Note : SM57 are not loud mics like many dynamics and certainly like its clones. A high gain clean preamp is needed to get good results.
But if you can't afford it, many have better results when using a cloud lifter before the preamp. (which is not so expensive)
deadlinks removed

Unfortunately any purchase is out of my radar right now. But that seems to be a nice little product. By solving 1 I meant this:

I'm powering my USB Audio Interface using the USB connection to laptop. But UR12 has an additional switch which lets me power it from an external adaptor. I don't have the adaptor so I didn't try and know.
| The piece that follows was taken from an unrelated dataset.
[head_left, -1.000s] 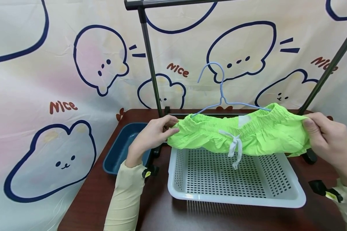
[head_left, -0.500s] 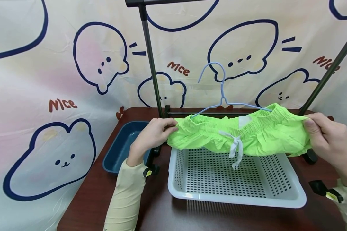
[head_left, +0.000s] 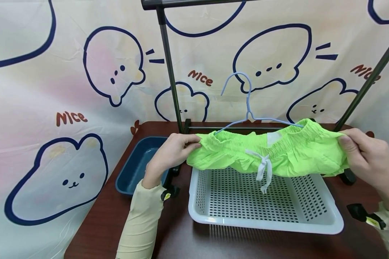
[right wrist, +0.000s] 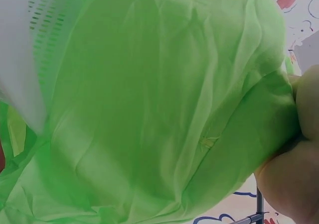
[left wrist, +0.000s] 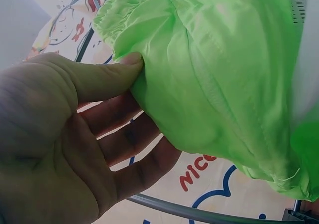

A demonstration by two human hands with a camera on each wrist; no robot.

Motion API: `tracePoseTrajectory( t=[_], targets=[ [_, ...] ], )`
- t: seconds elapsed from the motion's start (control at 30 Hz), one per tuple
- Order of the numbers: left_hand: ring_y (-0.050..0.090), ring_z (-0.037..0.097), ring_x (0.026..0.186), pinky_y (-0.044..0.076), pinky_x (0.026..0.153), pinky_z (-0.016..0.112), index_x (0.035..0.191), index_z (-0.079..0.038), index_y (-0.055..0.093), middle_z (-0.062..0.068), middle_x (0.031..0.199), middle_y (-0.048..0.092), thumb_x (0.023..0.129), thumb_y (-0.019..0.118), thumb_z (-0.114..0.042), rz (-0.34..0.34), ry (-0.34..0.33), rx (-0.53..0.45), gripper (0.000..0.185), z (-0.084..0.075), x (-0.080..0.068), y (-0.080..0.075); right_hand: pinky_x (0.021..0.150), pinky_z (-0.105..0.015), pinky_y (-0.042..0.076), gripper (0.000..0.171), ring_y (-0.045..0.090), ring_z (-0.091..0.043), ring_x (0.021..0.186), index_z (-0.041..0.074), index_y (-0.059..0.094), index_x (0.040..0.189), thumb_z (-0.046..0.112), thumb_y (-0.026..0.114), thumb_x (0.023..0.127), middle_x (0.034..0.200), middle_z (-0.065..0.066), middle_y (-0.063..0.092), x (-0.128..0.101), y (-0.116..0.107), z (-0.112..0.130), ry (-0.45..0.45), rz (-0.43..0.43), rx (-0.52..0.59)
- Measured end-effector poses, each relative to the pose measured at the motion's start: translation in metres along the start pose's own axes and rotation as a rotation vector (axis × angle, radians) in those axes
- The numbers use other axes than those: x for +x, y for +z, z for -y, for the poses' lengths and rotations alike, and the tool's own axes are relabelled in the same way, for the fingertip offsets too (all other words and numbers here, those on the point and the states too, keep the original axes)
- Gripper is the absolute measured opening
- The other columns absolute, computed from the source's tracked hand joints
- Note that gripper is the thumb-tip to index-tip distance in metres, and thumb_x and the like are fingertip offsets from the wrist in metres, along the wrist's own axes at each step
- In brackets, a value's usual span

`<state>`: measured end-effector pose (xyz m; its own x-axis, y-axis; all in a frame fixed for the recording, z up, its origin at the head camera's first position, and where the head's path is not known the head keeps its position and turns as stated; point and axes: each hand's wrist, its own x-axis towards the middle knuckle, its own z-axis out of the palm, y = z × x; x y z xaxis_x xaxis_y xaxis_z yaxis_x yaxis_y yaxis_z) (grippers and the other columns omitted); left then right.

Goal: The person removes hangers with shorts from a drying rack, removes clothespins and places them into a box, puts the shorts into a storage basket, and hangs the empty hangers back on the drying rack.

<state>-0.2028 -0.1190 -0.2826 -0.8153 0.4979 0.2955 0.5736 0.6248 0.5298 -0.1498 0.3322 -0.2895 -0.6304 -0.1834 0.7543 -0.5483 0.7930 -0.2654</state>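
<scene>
From the head view, the left hand [head_left: 168,153] and right hand [head_left: 366,158] each pinch an end of the green shorts [head_left: 269,153], stretched on a blue hanger [head_left: 246,108] above the white basket [head_left: 265,219] on the bench [head_left: 100,223]; hardly anything has shifted in the last second, so the work looks paused mid-hold. Left wrist view: the thumb [left wrist: 107,74] presses cloth against the fingers. Right wrist view: the right hand's grip stays clamped on the cloth.

Pale cream long sleeves [head_left: 139,219], black wrist clips with yellow tags [head_left: 167,194]
</scene>
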Motion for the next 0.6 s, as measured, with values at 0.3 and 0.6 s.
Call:
tracePoseTrajectory(
  t=[0.3,0.6],
  targets=[
    [0.044,0.009,0.055,0.036,0.051,0.023,0.105,-0.015,0.073,-0.003,0.065,0.054,0.096,0.064,-0.016,-0.007,0.019,0.007,0.013,-0.005,-0.0014,-0.0008,0.051,-0.011,0.033,0.023,0.033,0.014,0.063,-0.008,0.061,0.093,0.012,0.051,0.101,0.078,0.011,0.044,0.002,-0.0005,0.0035,-0.07,0.013,-0.007],
    [0.045,0.009,0.056,0.037,0.053,0.022,0.102,-0.014,0.073,-0.002,0.069,0.056,0.095,0.065,-0.014,-0.006,0.054,0.014,0.011,-0.0085,-0.002,0.0002,0.051,-0.013,0.032,0.022,0.033,0.013,0.064,-0.007,0.063,0.095,0.011,0.051,0.101,0.074,0.004,0.047,0.0003,-0.0004,0.0062,-0.057,0.046,0.004]
  ],
)
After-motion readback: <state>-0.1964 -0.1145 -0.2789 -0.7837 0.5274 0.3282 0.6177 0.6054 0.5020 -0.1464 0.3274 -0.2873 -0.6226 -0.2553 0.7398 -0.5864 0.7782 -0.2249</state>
But in theory powering the interface through USB connection might cause some electrical noise in the recording, right?

pcrecord Sat, 01/14/2017 - 12:50

Kaan, post: 446613, member: 50244 wrote: I don't have the adaptor so I didn't try and know. But in theory powering the interface through USB connection might cause some electrical noise in the recording, right?

It certainly can help if only to have more stable power for the unit and to supply phantom power if you ever need it.

Did you try to unplug the AC adapter of the laptop and run it on battery ? Noise still there ?

Kaan Sat, 01/14/2017 - 13:23

pcrecord, post: 446623, member: 46460 wrote: It certainly can help if only to have more stable power for the unit and to supply phantom power if you ever need it.

Did you try to unplug the AC adapter of the laptop and run it on battery ? Noise still there ?

No, not really. That's because my laptop can't run without battery. It's dead.